Start of Material provided

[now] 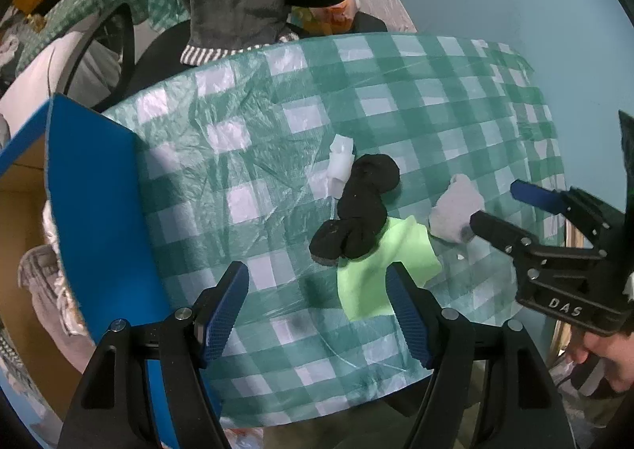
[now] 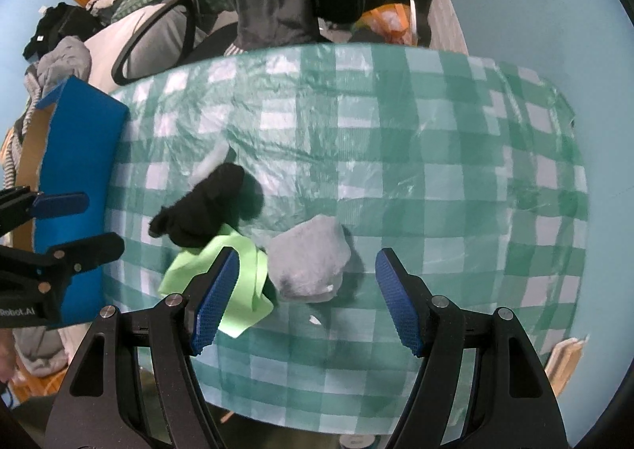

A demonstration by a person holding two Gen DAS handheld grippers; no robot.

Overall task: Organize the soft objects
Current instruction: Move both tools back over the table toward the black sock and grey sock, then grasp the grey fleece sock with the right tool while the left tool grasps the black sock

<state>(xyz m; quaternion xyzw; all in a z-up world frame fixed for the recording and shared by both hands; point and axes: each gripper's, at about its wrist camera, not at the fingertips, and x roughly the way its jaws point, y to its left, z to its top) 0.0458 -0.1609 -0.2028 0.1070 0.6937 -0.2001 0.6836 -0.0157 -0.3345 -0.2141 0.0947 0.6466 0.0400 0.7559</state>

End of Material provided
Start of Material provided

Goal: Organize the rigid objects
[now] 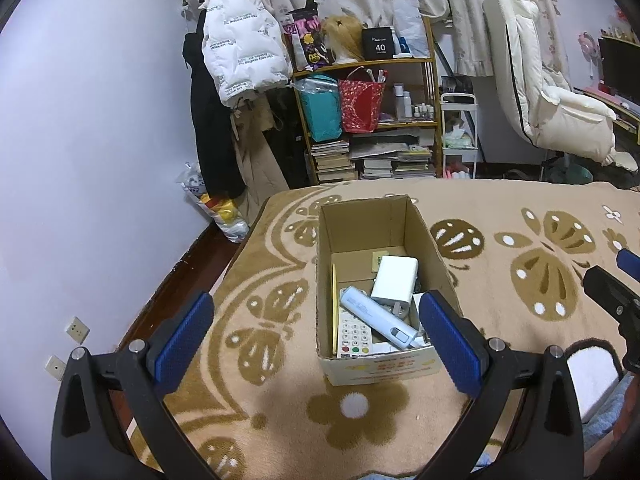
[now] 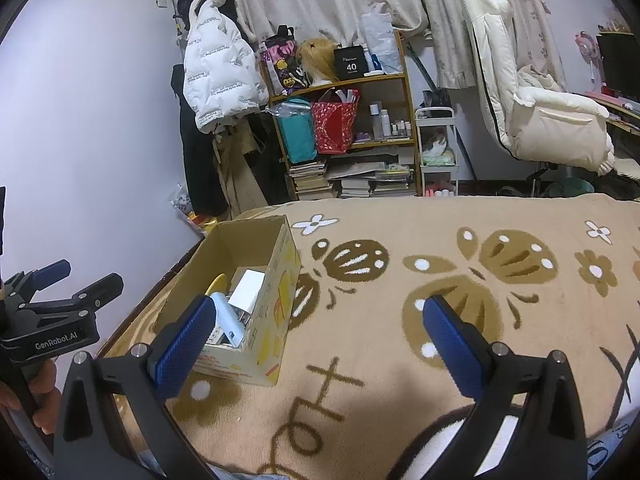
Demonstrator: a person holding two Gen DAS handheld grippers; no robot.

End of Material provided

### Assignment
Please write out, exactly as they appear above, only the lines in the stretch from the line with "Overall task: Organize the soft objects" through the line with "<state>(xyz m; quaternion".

### Expected answer
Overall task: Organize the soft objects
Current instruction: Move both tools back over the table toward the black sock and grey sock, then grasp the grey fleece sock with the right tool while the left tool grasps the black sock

<state>(xyz m; quaternion xyzw; all in a z-up world frame fixed for the recording and shared by both hands; point and axes: each gripper's, at about its wrist camera, not at the fingertips, and x roughly the way its jaws point, y to its left, z to its top) 0.0458 -0.1609 -0.2028 0.1070 0.6937 -0.2001 0.6836 -0.0157 -0.3345 -0.2141 0.0947 0.6466 0.0400 0.7559</state>

The output has nothing more to it.